One last China-related commentary – the big game teams seem to have consistently gotten bigger in the last few years. I feel this is a combination of the “industrialization” death march and the market uncertainty driving consolidation. As one anecdote, I’ve heard Dream Stars has over a thousand full-time devs supporting its launch (this includes the “game team” and also supporting resources pulled in.

Work stuff

Last year was a rollercoaster of emotions at work, coupled with a lot of change. The highs involved reaching a successful internal project milestone, and stepping into some new responsibilities that forced me out of my comfort zone. The lows were several unexpected people-related challenges. One was particularly stressful, and in hindsight a big test of whether we lived our culture or was just paying lip service. I’m thankful we passed that test with flying colors.

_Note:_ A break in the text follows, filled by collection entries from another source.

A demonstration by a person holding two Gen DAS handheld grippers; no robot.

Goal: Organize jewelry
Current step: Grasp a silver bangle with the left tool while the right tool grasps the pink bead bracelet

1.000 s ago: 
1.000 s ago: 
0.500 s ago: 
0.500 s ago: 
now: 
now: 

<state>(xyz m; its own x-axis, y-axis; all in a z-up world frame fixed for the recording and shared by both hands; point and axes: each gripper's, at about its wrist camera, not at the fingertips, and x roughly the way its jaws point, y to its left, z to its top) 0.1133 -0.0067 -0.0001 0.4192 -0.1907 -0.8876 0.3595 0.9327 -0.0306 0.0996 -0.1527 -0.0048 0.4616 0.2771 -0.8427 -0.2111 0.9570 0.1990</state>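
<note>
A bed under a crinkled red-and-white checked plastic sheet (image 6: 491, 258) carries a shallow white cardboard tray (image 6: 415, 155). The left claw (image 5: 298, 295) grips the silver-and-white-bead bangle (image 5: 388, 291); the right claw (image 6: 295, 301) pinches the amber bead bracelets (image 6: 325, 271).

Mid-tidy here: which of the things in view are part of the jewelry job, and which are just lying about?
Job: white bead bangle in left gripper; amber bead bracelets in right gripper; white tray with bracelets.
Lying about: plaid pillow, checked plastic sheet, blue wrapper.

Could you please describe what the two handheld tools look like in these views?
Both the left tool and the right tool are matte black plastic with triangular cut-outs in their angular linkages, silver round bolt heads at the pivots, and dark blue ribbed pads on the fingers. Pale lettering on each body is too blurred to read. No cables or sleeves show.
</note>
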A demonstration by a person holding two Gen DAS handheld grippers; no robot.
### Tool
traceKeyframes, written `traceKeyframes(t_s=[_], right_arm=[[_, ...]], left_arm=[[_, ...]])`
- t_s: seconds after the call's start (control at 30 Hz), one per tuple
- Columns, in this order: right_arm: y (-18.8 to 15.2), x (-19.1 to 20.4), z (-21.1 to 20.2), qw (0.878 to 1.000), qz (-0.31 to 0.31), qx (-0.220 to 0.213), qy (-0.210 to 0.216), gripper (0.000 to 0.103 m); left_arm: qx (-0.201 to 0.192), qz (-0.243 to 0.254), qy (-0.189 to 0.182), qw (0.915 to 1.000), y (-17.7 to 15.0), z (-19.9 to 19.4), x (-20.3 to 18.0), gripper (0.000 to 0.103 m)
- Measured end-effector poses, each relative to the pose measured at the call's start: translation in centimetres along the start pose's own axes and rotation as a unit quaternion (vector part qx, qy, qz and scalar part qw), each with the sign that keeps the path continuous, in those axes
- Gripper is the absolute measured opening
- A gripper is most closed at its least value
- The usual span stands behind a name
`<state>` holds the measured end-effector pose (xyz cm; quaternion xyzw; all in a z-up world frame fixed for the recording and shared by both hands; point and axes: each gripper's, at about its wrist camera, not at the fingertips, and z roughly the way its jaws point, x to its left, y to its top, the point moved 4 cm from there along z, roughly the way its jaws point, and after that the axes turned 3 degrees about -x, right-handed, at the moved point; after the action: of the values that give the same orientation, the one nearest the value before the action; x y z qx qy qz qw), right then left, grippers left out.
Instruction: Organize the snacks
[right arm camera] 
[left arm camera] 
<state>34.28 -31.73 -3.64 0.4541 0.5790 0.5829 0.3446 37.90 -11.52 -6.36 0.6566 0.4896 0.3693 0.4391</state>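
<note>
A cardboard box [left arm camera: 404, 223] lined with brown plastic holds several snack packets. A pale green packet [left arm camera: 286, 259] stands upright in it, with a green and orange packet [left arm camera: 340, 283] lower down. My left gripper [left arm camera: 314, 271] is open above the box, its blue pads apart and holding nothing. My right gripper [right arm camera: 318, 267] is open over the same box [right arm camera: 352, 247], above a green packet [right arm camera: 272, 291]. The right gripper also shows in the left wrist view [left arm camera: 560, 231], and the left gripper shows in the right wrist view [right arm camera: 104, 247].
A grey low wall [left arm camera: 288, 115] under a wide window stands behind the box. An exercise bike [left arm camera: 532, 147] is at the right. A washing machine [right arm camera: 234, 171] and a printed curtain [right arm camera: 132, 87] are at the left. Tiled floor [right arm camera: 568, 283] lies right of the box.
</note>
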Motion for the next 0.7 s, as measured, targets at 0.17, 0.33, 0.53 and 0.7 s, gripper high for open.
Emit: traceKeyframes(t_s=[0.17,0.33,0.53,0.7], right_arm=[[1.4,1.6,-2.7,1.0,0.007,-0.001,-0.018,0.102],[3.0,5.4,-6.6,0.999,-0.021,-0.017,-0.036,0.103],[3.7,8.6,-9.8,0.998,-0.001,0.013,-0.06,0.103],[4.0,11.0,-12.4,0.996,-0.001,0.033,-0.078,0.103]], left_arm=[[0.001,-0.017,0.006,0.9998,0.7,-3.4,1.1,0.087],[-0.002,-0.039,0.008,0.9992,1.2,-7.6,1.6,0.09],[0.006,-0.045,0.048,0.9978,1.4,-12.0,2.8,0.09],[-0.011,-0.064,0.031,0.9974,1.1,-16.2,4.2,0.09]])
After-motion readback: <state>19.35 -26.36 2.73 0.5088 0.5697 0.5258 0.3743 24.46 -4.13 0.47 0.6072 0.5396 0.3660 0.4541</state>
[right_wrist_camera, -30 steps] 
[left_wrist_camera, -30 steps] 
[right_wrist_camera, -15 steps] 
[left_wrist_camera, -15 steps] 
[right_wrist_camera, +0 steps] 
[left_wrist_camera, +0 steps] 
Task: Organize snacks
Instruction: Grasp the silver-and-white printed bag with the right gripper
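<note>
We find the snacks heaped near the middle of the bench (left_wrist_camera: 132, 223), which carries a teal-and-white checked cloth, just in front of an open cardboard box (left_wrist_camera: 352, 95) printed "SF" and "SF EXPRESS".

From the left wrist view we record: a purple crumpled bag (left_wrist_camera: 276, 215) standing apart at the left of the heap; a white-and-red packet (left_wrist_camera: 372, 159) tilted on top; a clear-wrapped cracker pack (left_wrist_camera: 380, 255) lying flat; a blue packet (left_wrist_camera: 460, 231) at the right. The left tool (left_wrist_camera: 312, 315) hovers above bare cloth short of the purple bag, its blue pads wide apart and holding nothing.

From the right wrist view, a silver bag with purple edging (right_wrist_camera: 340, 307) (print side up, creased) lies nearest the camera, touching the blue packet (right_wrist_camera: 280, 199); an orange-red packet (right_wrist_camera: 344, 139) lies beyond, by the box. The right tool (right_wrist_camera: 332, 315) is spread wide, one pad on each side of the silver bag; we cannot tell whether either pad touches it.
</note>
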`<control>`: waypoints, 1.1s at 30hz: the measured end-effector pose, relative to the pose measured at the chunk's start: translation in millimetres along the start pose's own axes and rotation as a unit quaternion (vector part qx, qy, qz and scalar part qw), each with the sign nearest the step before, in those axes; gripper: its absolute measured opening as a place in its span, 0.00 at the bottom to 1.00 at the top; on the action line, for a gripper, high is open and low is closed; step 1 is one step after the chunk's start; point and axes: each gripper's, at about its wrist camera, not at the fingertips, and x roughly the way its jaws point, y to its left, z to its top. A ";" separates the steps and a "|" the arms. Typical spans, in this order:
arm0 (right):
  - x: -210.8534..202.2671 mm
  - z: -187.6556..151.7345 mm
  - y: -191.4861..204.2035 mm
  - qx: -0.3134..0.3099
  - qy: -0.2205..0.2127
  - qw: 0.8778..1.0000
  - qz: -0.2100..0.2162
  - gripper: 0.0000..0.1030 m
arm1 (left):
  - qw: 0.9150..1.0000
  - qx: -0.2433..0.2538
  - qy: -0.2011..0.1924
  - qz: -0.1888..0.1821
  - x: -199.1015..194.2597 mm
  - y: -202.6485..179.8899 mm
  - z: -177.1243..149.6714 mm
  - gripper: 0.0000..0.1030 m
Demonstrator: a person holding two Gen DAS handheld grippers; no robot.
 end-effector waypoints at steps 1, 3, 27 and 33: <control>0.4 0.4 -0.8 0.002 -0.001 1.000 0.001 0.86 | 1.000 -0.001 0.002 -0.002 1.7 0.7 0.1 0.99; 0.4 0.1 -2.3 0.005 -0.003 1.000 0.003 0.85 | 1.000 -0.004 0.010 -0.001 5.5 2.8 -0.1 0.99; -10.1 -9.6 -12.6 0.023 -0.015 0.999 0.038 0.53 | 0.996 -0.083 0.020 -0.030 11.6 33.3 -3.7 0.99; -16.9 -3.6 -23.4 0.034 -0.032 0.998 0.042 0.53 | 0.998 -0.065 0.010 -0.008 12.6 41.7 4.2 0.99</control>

All in all, I think I grew a lot personally through the trials by fire, and the Shanghai teams and games did so as well. Hopefully there’s more things public to write about next year:)

Personal stuff

I want to say “back to normal” was the main theme last year. I’m not sure how accurate that really is. Sure, I traveled a lot more, both for work and leisure. (I even managed to take my better half on a trip abroad, just the two of us – I can’t recall the last time we did that.) And it seems everyone quickly forgot what life was like under zero-Covid; I was only occasionally reminded by the box of leftover antigen test kits in my living room cupboard. They were put to use again when I got my second infection in July.

One thing I should a tiny bit proud of – I’ve gotten into a semi-regular habit of rock climbing, thanks to all the Sunday afternoons taking my son to his classes. In the grand scheme of things I’m still an absolute beginner, but it’s been great challenging myself and my comfort zone. One memorable failure was a session where the gym was more packed than usual, and I was too afraid to make a fool out of myself on the wall to get enough reps in. I think I’ve made some meaningful improvements on this, though I’m still painfully self-aware some days.

Media consumed

I did a bunch of catching up on my American history last year. I read in order 3 books by Alan Taylor – American ColoniesAmerican Revolutions and American Republics. I then moved on to the Civil War, with Battle Cry of Freedomby James McPherson. I’ve since hit a total roadblock with the reconstruction and the gilded age through The Republic for Which it Stands, a much difficult read for me. I’ve just gotten back to it recently – hopefully I can say I finished it in the next yearly review.

In terms of film and TV, I did a lot of “Netflix and chill” last year (when I felt too fatigued to even play video games), and honestly there didn’t seem to be many memorable stuff (Blue Eye Samurai was great!). I do believe it was last year that I did a full rewatch of The Wire. Apple TV+ has some decent shows – I’m a fan of For All Mankind (which wins by sheer scale of ambition) and Slow Horses – but it doesn’t seem to have the quantity or the prestige yet.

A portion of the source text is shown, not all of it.